Как-то в субботу вечером мы были удивлены неожиданным появлением наших саней, запряженных пятью собаками. Сани стремглав влетели в гавань и довольно изящно завернули к судну — но каюра[55] не было видно. Немного погодя из "Магнита" сообщили, что на льду виднеется какая-то черная точка. Долго ли, коротко ли, но вот, хромая и охая, появился наш Талурнакто: его выкинуло из саней, а собаки умчались от него и приехали домой.

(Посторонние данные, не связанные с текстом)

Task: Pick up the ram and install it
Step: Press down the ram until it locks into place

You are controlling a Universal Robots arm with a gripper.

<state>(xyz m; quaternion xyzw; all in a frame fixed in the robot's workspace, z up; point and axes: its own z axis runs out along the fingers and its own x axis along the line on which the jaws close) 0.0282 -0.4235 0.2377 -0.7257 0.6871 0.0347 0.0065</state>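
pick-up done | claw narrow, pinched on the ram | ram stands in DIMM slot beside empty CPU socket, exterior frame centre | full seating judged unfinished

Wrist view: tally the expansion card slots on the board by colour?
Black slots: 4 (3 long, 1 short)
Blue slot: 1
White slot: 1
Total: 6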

Однажды к нам пришел Сова в сопровождении другого эскимоса и рассказал, что некоторые из оглули-эскимосов побывали на нашем складе и украли там кое-что из провианта. Они принесли с собой отнятую у воров не вскрытую банку с маслом. При расследовании оказалось, что исчезли 1/4 ящика сухарей, 10 плиток пеммикана и вышеупомянутая банка с маслом. Если бы не это сообщение, то мы, конечно, никогда бы не обнаружили воровства, потому что воры после себя привели все в полнейший порядок. Можно только сказать, что они удовольствовались сравнительно малым. Во главе этой экспедиции, проведенной в ранний утренний час, стоял старый Тераиу вместе со своим братом Тамоктукту. Сова за свою честность получил большой топор, а другой эскимос — нож. Когда они уходили, я велел им передать ворам наш привет в таких выражениях: если кто-нибудь из них еще раз появится в Огчьокту, то мы расстреляем его на месте. В тот же вечер Ристведт заложил у дверей склада с провиантом маленькую мину, которая была так поставлена, что взрывалась, как только открывалась дверь. Мина эта была совершенно безопасна, но вполне достаточна для того, чтобы воспрепятствовать всякой попытке к повторению кражи.

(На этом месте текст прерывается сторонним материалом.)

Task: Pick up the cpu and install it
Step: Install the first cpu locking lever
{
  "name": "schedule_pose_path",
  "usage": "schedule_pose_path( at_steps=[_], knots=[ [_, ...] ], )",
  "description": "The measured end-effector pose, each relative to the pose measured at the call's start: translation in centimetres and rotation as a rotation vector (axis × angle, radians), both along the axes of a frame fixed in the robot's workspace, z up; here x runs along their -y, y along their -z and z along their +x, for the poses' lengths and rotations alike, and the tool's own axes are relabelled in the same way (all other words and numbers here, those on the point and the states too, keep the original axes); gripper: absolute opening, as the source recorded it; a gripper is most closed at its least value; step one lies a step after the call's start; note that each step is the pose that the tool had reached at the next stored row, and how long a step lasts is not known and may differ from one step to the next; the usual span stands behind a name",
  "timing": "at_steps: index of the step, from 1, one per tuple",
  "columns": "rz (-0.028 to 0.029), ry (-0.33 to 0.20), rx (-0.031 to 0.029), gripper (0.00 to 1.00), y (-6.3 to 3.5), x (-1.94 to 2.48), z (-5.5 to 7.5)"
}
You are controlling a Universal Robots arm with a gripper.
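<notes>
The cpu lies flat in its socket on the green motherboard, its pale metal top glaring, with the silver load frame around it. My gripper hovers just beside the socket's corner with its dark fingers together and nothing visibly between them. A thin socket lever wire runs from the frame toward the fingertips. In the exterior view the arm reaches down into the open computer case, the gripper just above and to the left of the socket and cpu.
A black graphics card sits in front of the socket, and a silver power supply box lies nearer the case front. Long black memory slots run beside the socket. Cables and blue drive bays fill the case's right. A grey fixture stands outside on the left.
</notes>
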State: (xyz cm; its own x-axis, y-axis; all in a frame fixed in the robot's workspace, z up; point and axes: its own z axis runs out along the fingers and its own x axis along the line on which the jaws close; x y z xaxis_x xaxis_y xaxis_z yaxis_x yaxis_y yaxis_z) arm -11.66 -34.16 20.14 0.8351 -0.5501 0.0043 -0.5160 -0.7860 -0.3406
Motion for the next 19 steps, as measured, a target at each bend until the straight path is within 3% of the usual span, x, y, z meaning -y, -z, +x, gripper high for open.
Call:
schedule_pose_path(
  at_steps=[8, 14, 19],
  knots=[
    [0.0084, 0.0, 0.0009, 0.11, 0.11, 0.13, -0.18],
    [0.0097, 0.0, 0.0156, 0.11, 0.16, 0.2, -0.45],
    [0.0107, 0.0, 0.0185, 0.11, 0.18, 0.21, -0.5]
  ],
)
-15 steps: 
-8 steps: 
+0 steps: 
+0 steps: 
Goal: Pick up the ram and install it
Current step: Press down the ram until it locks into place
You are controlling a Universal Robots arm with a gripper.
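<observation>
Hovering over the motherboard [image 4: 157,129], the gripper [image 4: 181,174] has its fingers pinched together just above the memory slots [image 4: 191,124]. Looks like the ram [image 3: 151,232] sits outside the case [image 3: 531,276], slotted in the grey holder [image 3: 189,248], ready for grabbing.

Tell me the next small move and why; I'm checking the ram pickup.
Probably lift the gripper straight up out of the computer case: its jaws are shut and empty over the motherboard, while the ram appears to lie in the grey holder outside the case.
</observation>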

Мы перевезли обратно обе лодки, оставленные нами на берегу. Они ничуть не пострадали.
Вследствие ошибки в расположении моих путевых магнитов я счел необходимым проделать еще раз свою прошлогоднюю работу вокруг станции. Во избежание потери времени при постройке снежных хижин, я отправил вперед Хансена с одним эскимосом в качестве помощника, и они должны были построить для меня в разных местах хижины. Необыкновенно приятно прийти в готовый дом и иметь возможность сейчас же приняться за наблюдения. Это путешествие с целью производства наблюдений заняло месяц времени. В эту зиму самую низкую температуру я наблюдал в Каа-аак-ка около -47°. Другими словами, эта зима была значительно мягче предыдущей.
Все время мы поддерживали оживленную связь с эскимосами, которые в феврале покинули нас, чтобы отправиться на тюлений промысел. Иногда кто-нибудь из них приходил к нам в гости, а то мы навещали их. Вот прекрасный пример того, какое уважение к себе мы внушили этим людям. Если припомните, итчуачторвик-эскимосы украли сани и провиант у меня и Ристведта, когда мы направлялись к магнитному полюсу прошлой зимой и оставили склад на северном побережье Боотии Феликс. Нынче они вернули нам сани из боязни, как бы мы не причинили людям какого-нибудь зла. Сами они держались в стороне и оставили сани на льду в стоянке нетчилли-эскимосов. Должно быть, они нас ужасно боялись, если вернули такой дорогой предмет, как сани. Сани, правда, были несколько попорчены, но в умелых руках Лунда стали еще лучше и крепче, чем были прежде.
Часто бывало, что эскимосы приходили к нам в гости поздно вечером; в сильные морозы мне было жаль их, и я приглашал гостей переночевать в нашей с лейтенантом каюте. У нас набиралось таким образом иногда до 13 ночлежников. Они ложились на голый пол и закрывались оленьим мехом, прижавшись друг к другу, как сельди в бочонке. В носовой каюте отказывались от ночлежников; мои сотоварищи морщили носы и говорили, что от эскимосов дурно пахнет. Ни я, ни лейтенант тоже не считали, что от них пахнет одеколоном, фиалками, или "свежескошенным сеном", когда наши гости вечером снимали с себя свои меховые сапоги, — но мы полагали, что, принося себя в жертву, мы отдаем дань гостеприимству хорошо и недорого.